Makefile

# nvprof
# https://docs.nvidia.com/cuda/profiler-users-guide/index.html#metrics-reference-3x
# nvprof -m gst_transactions ./GSI.exe data/triangle.g data/triangle.g >& prof.log
# nvprof -m gld_transactions ./GSI.exe data/triangle.g data/triangle.g >& prof.log
# nvprof -m gld_efficiency
# nvprof -m gld_throughput
# nvprof -m branch_efficiency
# nvprof --print-gpu-trace
#
# https://www.researchgate.net/post/How_do_you_get_a_detailed_profile_of_CUDA_kernel
# https://devtalk.nvidia.com/default/topic/536277/visual-profiler/-calculating-gst_throughput-and-gld_throughput-with-nvprof/

# cuda-gdb
# According to the doc: http://docs.nvidia.com/cuda/cuda-memcheck/index.html#compilation-options
#
# "The stack backtrace feature of the CUDA-MEMCHECK tools is more useful when the application contains function symbol names.

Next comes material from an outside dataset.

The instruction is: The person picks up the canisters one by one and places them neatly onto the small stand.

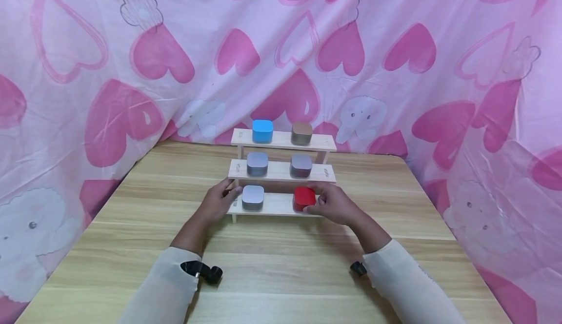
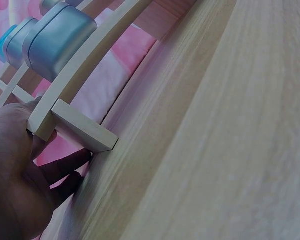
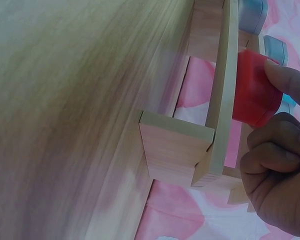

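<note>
A three-step wooden display stand [image 1: 281, 206] stands on the table with square, round-cornered tins on its steps. On the lowest step, my right hand [image 1: 335, 204] pinches a red tin [image 1: 304, 199]; in the right wrist view the thumb lies on the side of the red tin [image 3: 255, 90] and the other fingers are curled. The tin sits on or just at the board. My left hand [image 1: 215, 202] grips the left end of the stand's lowest step, its fingers partly hidden behind the board [image 2: 80, 70] in the left wrist view. Beside it sits a silver tin [image 1: 252, 198].
Two greyish tins, left [image 1: 257, 164] and right [image 1: 301, 166], sit on the middle step. A blue tin [image 1: 262, 131] and a brown tin [image 1: 301, 133] occupy the top step. Behind the wooden table [image 1: 281, 270] hangs a pink heart-patterned cloth [image 1: 272, 31].
</note>
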A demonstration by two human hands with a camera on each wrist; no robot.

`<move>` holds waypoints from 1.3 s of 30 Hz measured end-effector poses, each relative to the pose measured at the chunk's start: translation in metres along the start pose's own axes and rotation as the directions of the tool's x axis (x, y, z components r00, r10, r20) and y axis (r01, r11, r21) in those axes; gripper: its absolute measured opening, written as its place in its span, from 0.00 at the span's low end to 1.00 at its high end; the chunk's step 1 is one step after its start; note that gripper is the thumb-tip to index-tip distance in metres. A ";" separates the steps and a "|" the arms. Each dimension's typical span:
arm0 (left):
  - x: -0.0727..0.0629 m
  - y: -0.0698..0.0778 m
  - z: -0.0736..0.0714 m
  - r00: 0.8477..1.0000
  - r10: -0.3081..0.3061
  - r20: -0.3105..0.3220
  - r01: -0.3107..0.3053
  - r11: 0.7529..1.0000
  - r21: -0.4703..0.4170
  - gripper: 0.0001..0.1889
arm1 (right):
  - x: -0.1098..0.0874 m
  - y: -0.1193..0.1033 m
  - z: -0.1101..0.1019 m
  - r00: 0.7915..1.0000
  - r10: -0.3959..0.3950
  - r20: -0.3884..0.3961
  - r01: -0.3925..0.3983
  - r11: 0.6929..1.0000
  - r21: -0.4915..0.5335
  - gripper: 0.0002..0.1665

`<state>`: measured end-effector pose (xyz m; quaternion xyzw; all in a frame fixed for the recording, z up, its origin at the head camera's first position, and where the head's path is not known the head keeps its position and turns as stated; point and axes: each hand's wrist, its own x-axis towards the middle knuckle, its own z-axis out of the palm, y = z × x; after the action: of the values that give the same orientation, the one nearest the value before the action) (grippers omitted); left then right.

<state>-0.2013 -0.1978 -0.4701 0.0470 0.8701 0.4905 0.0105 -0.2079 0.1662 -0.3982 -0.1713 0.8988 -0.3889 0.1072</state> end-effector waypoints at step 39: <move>0.000 0.000 0.000 1.000 0.001 0.009 -0.001 1.000 0.012 0.36 | -0.032 0.011 -0.015 0.995 0.089 -0.038 -0.088 0.995 0.037 0.51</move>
<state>-0.2012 -0.1975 -0.4700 0.0498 0.8729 0.4851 0.0139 -0.1860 0.1952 -0.3942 -0.1217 0.9005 -0.4028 0.1097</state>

For the host backtrace, this varies based on the host OS. On Linux, the host compiler must be given the -rdynamic option to retain function symbols." 
#
# single stepping
# https://devtalk.nvidia.com/default/topic/1046228/cuda-gdb/cuda-single-stepping-and-threads/

#默认情况下，L1是被开启的，-Xptxas -dlcm=cg可以用来禁用L1
#after Maxwell, L1 is replaced by read-only cache(also called texture cache), whose unit is 32B
# To open L1: -Xptxas -dlcm=ca
# https://blog.csdn.net/langb2014/article/details/51348636
# https://www.cnblogs.com/neopenx/p/4643705.html
# Formal Reference: https://docs.nvidia.com/cuda/cuda-c-programming-guide/index.html

#compile parameters
# -ggdb3
#  https://blog.csdn.net/luotuo44/article/details/38090623/
#  debug macros: info macro, macro
#  debug thrust: https://github.com/thrust/thrust/wiki/Debugging

CC = g++
#opt-in to caching of global memory accesses in L1 via the -Xptxas -dlcm=ca option to nvcc
#intermediate files, using --keep for nvcc
#for PTX codes, using --ptx for nvcc
NVCC = nvcc -arch=sm_35 -lcudadevrt -rdc=true -G --ptxas-options=-v -lineinfo -Xcompiler -rdynamic -I ~/cudaToolkit/cub-1.8.0/
#NVCC = nvcc -arch=sm_35 -lcudadevrt -rdc=true -G -Xcompiler -rdynamic -lineinfo
#CFLAGS = -g -c #-fprofile-arcs -ftest-coverage -coverage #-pg
#EXEFLAG = -g #-fprofile-arcs -ftest-coverage -coverage #-pg #-O2
#CFLAGS = -g -c #-fprofile-arcs -ftest-coverage -coverage #-pg
#EXEFLAG = -g #-fprofile-arcs -ftest-coverage -coverage #-pg #-O2
#NVCC = nvcc -arch=sm_35 -lcudadevrt -rdc=true 
#CFLAGS = -c #-fprofile-arcs -ftest-coverage -coverage #-pg
CFLAGS = -c -O2 #-fprofile-arcs -ftest-coverage -coverage #-pg
EXEFLAG = -O2 #-fprofile-arcs -ftest-coverage -coverage #-pg #-O2
# BETTER: try -fno-builtin-strlen -funswitch-loops -finline-functions

#add -lreadline -ltermcap if using readline or objs contain readline
library = #-lgcov -coverage

objdir = ./objs/
objfile = $(objdir)Util.o $(objdir)IO.o $(objdir)Match.o $(objdir)Graph.o

all: GSI.exe

GSI.exe: $(objfile) main/run.cpp
	$(NVCC) $(EXEFLAG) -o GSI.exe main/run.cpp $(objfile)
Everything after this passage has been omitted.